**Brief**:
From top to bottom, return the listing exactly as it appears, omitting its images.

**** Data section ****

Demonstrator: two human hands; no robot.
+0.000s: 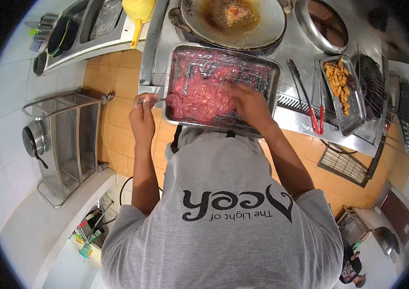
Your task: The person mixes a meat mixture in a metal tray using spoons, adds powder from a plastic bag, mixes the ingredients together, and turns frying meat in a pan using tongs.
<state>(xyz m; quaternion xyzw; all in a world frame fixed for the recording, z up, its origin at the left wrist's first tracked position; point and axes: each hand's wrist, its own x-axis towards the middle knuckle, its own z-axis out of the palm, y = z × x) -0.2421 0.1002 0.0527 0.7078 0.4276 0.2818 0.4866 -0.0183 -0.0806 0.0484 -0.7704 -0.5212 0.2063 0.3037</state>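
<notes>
A metal tray [275, 91] holds a wet pink-red mixture with pale bits [202, 96] and stands at the stove's front edge, close to my body. My left hand [143, 113] is at the tray's left rim, closed on the handle of what looks like a spoon [161, 99]; its far end is in the mixture. Over the right part of the tray is my right hand [250, 103], its fingers blurred and partly hidden, so I cannot tell whether they hold anything. Behind the tray sits a wide pan [274, 29] with oil and a reddish-brown clump in it.
Red-handled tongs [316, 123] lie right of the tray, beside a smaller tray [356, 120] of golden fried pieces. A round metal burner ring [305, 24] is at the back right. A yellow dipper [138, 21] rests at the back left; a metal rack [77, 130] stands on the left.
</notes>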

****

**Exercise answer**:
Demonstrator: two human hands; no robot.
+0.000s: 
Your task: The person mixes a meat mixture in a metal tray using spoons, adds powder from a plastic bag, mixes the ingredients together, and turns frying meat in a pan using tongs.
<state>(xyz m; quaternion xyzw; all in a world frame fixed for the recording, z up, its origin at the left wrist's first tracked position; point and axes: each hand's wrist, its own x-axis towards the middle knuckle, its own z-axis out of the palm, y = z × x) -0.2421 0.1002 0.0527 0.7078 0.4276 0.2818 0.4866 -0.0183 -0.0806 0.0484 -0.7704 -0.5212 0.2063 0.3037</state>
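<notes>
A metal tray [275, 91] holds a wet pink-red mixture with pale bits [202, 96] and stands at the stove's front edge, close to my body. My left hand [143, 113] is at the tray's left rim, closed on the handle of what looks like a spoon [161, 99]; its far end is in the mixture. Over the right part of the tray is my right hand [250, 103], its fingers blurred and partly hidden, so I cannot tell whether they hold anything. Behind the tray sits a wide pan [274, 29] with oil and a reddish-brown clump in it.
Red-handled tongs [316, 123] lie right of the tray, beside a smaller tray [356, 120] of golden fried pieces. A round metal burner ring [305, 24] is at the back right. A yellow dipper [138, 21] rests at the back left; a metal rack [77, 130] stands on the left.
</notes>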

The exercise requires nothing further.